> _What needs to be done_
Every line containing "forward" should be copied out. Go through the entries and find them.

> _Data section_
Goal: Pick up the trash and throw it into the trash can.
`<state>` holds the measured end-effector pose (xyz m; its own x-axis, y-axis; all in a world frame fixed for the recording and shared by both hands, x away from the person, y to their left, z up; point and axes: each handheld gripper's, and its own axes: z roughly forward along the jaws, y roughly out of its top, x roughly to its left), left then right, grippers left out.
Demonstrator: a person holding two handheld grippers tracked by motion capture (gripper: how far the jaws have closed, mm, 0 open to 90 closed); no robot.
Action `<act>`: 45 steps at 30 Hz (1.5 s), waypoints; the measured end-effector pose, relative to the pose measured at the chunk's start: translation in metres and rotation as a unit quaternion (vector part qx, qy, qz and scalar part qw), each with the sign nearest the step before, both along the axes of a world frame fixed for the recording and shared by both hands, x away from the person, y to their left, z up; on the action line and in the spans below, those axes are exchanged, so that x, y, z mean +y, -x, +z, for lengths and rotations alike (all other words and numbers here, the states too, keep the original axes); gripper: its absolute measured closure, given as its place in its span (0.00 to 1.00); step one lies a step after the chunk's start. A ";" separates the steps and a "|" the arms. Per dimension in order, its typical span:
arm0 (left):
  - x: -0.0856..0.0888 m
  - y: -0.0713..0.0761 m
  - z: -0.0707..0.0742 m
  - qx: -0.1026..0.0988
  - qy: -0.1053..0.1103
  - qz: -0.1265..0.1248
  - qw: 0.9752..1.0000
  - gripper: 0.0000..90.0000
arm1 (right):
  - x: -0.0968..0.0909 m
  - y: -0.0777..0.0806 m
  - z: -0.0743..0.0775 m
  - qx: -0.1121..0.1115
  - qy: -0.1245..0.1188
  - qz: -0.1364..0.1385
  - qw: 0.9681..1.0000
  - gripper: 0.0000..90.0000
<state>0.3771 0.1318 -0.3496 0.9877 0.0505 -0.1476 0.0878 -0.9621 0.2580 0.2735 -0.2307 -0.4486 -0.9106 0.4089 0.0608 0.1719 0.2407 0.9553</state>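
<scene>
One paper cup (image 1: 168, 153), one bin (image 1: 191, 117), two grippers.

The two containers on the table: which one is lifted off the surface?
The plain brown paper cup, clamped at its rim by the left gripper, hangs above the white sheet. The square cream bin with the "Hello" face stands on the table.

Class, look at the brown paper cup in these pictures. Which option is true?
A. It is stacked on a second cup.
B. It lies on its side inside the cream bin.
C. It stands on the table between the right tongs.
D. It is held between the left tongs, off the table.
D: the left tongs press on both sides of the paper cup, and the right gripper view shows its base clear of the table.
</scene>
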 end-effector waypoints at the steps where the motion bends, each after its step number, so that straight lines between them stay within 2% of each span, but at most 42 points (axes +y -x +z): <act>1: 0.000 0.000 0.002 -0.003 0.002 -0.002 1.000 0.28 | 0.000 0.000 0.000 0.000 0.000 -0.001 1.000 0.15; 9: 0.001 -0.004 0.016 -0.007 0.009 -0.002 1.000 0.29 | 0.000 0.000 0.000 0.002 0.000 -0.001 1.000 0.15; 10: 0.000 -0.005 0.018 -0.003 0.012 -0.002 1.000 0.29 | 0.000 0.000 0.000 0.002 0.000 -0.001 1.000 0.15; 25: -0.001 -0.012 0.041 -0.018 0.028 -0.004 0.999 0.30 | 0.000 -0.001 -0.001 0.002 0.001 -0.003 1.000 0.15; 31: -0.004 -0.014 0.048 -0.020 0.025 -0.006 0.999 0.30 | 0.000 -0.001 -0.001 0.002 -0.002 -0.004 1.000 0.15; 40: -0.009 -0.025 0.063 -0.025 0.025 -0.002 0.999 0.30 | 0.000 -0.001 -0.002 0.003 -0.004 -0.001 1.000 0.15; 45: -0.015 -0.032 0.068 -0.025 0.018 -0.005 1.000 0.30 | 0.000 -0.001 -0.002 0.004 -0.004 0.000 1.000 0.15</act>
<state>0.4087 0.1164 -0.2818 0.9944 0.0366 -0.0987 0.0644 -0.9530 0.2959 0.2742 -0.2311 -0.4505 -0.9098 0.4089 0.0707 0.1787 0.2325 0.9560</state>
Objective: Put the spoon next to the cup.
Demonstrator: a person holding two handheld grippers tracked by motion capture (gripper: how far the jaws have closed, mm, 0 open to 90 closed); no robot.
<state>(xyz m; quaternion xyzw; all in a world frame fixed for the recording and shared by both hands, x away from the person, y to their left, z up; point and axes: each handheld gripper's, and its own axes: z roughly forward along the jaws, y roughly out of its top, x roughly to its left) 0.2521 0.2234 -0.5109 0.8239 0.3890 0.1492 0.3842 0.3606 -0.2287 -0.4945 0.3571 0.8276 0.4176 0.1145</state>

> _Result of this exercise_
`<state>` holds the measured end-effector pose (xyz m; its own x-axis, y-axis; all in a world frame fixed for the recording and shared by both hands, x away from the person, y to their left, z up; point and axes: each handheld gripper's, and its own axes: z roughly forward along the jaws, y roughly out of its top, x roughly to its left), left then right, grippers left out.
<state>(xyz m; quaternion xyzw; all in a world frame fixed for the recording and shared by both hands, x away from the person, y to their left, z up; point and axes: each handheld gripper's, and its own axes: z roughly forward along the jaws, y roughly out of its top, x roughly to its left) 0.2521 0.2234 -0.5109 0.8239 0.3890 0.1492 0.3842 0.3606 -0.2287 -0.4945 0.3571 0.8276 0.4176 0.1145</state>

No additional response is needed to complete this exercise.